» REQUIRED ACTION: In the entries below, find the line with "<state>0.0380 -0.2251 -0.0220" and the line with "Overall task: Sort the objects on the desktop". Return those two lines and all lines between them, exactly.
•••
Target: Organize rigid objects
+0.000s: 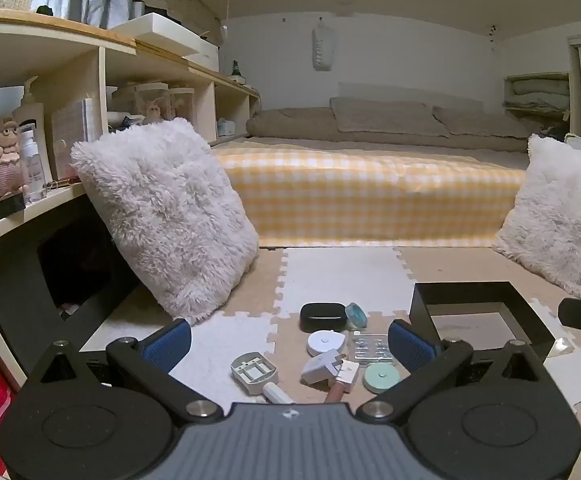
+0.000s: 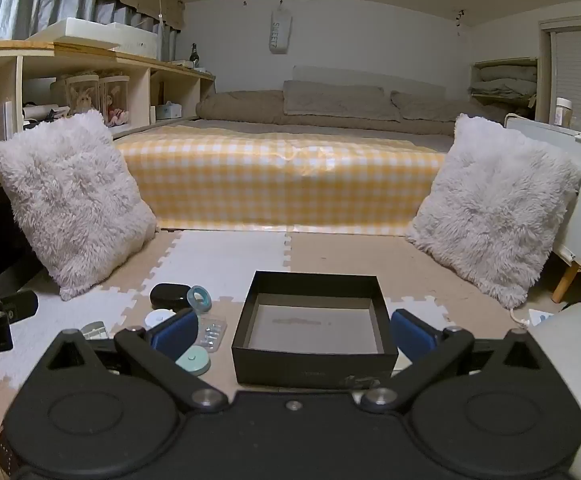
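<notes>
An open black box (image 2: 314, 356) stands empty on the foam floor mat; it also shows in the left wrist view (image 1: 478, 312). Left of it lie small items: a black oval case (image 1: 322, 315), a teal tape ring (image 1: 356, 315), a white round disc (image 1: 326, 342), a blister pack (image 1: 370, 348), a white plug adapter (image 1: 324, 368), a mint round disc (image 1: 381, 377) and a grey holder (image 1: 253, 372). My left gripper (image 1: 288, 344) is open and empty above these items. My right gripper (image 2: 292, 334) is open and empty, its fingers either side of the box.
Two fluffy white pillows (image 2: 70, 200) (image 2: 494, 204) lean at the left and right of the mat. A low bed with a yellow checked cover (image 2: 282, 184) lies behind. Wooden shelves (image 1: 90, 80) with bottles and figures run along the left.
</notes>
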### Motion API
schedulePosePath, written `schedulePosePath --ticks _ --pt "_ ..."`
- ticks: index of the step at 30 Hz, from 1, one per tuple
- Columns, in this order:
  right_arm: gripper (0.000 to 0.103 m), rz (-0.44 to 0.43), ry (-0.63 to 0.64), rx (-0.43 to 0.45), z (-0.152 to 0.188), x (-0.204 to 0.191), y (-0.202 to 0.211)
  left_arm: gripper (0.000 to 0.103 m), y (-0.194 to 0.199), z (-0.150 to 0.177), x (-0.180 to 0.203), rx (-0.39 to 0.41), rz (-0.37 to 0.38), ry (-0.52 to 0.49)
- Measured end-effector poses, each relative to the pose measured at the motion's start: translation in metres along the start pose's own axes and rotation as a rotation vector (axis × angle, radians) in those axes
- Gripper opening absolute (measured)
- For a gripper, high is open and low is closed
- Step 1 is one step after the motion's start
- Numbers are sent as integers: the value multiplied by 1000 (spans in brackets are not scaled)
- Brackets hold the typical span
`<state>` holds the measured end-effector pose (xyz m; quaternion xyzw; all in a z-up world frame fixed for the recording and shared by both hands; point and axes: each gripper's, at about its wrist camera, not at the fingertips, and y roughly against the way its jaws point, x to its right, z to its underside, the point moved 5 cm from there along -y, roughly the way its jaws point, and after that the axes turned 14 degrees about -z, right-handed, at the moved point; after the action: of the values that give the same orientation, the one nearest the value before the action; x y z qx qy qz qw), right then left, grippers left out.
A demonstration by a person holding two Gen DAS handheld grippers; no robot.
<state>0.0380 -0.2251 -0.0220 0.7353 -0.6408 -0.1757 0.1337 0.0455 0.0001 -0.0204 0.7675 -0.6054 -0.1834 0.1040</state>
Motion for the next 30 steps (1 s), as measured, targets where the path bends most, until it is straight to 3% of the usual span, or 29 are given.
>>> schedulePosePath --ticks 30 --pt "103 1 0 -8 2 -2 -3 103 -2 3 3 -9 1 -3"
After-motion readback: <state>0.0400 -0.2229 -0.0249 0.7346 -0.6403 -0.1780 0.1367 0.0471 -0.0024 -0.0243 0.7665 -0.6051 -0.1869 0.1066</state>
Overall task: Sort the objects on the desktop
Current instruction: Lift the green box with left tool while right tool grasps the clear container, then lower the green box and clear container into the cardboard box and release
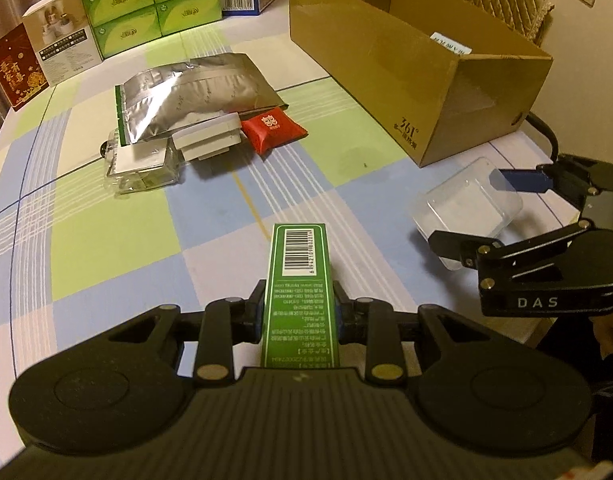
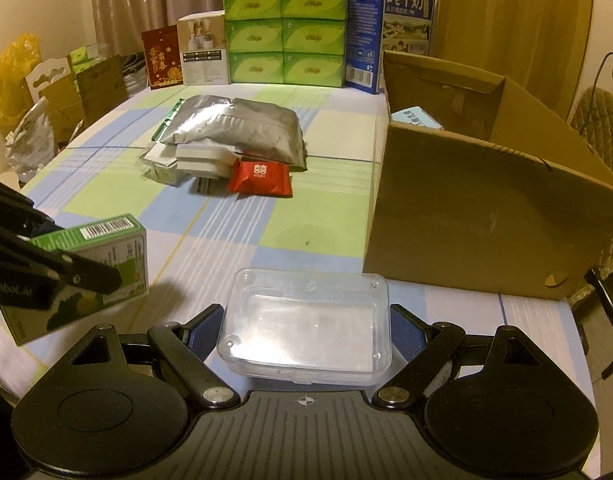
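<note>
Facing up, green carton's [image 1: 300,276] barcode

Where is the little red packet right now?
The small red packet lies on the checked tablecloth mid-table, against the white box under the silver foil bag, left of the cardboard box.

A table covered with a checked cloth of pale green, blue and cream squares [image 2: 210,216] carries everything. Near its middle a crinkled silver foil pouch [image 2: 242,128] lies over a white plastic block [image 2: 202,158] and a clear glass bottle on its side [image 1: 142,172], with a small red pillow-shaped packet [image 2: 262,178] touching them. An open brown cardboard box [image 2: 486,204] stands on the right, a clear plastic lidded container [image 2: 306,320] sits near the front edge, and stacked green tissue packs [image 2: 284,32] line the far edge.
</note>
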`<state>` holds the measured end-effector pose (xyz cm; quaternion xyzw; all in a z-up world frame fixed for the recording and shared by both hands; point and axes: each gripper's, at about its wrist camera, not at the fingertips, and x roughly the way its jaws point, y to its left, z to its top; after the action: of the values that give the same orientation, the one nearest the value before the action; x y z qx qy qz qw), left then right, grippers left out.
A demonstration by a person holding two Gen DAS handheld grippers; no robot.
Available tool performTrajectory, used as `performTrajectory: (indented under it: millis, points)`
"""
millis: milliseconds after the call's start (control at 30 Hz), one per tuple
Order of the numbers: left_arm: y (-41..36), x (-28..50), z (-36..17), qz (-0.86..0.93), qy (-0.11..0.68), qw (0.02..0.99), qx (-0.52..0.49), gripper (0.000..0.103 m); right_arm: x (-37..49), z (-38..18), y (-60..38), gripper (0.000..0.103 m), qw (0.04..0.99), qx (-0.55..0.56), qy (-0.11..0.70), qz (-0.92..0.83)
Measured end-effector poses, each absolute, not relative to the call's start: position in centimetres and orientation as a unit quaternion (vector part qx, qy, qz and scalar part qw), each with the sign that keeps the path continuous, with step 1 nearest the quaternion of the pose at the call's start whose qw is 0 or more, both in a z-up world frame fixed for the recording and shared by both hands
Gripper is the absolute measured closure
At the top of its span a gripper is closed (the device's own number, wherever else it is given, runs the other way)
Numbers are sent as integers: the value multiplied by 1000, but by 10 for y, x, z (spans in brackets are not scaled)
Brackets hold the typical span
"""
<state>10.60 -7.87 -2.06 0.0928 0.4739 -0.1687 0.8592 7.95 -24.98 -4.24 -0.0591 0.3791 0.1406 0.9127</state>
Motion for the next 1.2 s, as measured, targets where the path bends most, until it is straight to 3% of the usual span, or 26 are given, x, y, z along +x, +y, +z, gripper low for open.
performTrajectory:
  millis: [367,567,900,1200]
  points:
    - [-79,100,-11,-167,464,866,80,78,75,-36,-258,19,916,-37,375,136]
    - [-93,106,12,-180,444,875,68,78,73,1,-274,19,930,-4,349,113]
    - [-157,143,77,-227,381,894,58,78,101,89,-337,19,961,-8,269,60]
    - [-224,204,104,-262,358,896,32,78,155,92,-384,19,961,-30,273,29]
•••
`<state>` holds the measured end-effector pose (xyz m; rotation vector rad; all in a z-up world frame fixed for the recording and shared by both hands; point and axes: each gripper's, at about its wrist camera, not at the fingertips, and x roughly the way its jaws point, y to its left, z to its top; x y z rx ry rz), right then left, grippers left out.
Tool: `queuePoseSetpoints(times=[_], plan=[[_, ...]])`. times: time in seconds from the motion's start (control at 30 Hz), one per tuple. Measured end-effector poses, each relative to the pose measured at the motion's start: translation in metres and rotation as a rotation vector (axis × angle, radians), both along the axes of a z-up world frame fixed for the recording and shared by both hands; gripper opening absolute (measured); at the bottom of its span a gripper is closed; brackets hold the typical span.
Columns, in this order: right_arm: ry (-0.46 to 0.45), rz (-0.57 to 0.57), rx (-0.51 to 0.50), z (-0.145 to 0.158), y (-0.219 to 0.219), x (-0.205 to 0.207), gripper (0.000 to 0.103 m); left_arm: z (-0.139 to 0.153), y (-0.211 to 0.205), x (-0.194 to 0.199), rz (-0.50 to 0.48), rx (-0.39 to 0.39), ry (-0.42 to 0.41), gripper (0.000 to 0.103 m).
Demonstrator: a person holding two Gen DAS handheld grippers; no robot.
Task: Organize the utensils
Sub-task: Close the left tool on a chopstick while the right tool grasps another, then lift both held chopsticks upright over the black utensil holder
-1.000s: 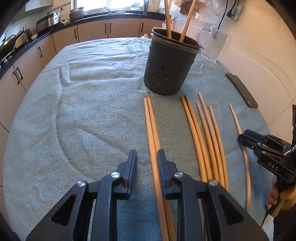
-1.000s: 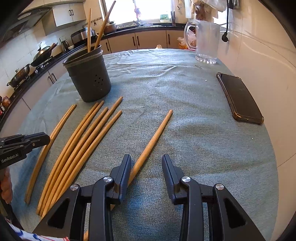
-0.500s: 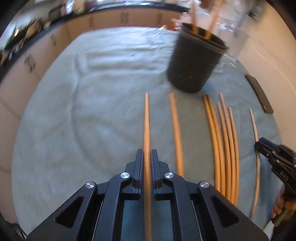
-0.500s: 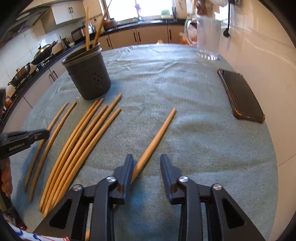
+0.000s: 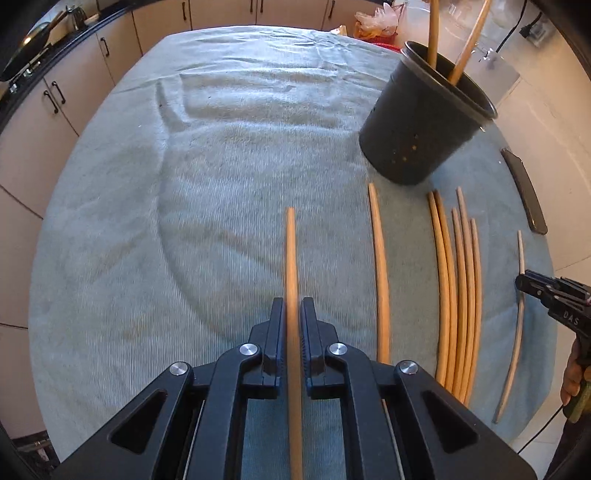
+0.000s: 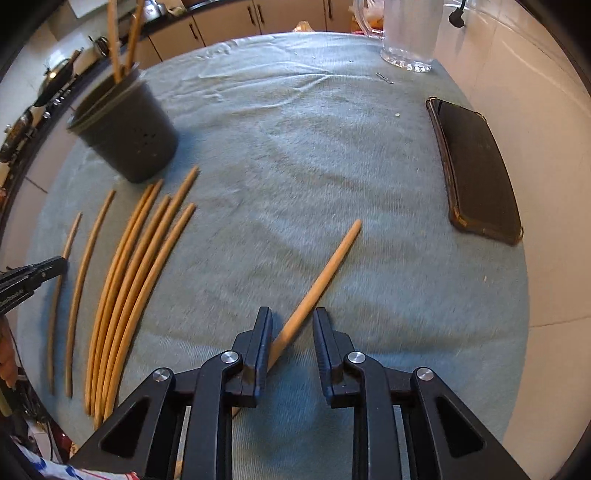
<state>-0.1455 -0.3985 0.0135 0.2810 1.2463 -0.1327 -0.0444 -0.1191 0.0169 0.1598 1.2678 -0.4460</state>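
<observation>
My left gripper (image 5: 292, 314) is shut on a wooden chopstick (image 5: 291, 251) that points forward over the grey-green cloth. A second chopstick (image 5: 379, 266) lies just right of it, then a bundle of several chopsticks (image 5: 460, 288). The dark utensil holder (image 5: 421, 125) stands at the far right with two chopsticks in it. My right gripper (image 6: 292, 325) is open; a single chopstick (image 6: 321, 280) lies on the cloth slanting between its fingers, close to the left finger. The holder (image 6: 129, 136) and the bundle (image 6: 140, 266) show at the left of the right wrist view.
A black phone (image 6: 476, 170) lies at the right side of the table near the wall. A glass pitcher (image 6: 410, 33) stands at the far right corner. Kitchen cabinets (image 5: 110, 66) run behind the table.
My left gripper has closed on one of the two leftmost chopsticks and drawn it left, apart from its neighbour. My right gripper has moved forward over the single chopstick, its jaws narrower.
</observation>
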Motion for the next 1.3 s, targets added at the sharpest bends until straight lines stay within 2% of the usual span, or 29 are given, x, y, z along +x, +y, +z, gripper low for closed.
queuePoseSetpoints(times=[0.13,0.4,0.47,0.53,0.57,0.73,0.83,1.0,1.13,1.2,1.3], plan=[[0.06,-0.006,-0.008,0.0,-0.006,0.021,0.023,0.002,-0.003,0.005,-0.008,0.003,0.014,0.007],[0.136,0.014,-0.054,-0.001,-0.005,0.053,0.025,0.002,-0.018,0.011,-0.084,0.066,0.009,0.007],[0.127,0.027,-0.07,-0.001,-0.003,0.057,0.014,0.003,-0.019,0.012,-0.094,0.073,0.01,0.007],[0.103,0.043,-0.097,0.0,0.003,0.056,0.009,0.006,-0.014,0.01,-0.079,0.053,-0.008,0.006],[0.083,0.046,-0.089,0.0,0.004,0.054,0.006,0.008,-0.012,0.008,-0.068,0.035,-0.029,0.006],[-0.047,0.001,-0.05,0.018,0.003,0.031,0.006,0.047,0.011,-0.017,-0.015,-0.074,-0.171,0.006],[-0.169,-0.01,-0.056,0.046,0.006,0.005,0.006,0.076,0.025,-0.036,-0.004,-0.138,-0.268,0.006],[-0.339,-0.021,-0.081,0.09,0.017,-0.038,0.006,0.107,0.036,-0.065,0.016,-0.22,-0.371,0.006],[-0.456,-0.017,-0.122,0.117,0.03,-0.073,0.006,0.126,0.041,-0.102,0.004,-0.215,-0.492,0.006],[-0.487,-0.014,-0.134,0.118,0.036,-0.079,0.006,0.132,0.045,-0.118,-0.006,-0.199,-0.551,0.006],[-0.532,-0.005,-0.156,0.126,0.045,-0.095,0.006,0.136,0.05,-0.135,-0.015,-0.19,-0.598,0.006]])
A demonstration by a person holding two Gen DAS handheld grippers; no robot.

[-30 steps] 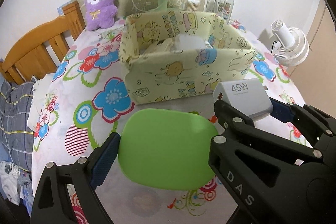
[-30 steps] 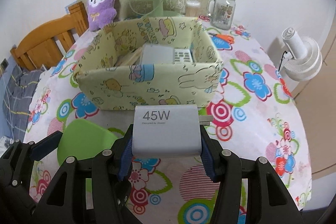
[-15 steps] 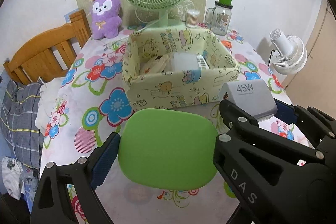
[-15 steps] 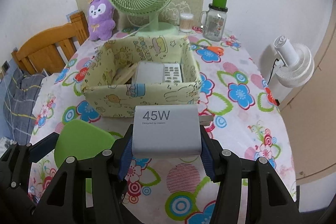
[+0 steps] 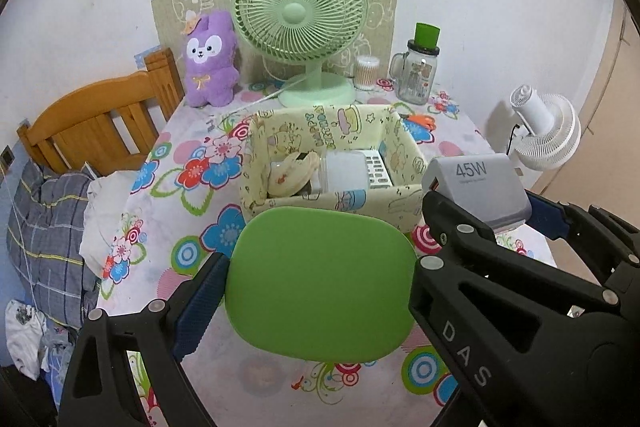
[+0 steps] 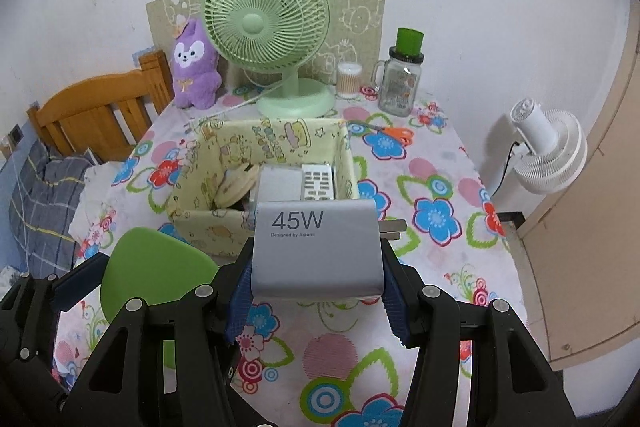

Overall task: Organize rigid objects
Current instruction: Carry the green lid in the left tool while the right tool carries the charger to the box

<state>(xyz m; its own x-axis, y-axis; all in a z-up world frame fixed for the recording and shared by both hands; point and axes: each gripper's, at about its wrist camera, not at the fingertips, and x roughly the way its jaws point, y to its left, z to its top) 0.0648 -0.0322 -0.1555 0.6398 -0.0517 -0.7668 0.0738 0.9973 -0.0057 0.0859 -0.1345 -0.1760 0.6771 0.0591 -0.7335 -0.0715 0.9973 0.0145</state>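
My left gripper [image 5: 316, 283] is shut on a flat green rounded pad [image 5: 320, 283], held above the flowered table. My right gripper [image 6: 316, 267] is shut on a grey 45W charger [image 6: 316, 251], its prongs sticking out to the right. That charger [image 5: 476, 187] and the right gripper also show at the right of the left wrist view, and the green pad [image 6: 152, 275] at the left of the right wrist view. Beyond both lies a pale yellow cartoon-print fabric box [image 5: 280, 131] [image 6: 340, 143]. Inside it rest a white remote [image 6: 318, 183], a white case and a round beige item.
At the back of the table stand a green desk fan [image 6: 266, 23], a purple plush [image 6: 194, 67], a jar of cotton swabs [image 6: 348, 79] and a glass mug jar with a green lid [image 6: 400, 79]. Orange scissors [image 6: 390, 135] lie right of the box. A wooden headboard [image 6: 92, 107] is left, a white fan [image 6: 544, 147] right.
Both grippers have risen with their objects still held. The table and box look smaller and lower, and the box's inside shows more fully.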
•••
» EXERCISE ANSWER:
<state>0.0380 -0.2251 -0.0220 0.7353 -0.6408 -0.1757 0.1337 0.0455 0.0001 -0.0204 0.7675 -0.6054 -0.1834 0.1040</state>
Motion for the next 30 steps (1 s), as measured, targets where the path bends most, until it is straight to 3% of the usual span, or 29 are given.
>>> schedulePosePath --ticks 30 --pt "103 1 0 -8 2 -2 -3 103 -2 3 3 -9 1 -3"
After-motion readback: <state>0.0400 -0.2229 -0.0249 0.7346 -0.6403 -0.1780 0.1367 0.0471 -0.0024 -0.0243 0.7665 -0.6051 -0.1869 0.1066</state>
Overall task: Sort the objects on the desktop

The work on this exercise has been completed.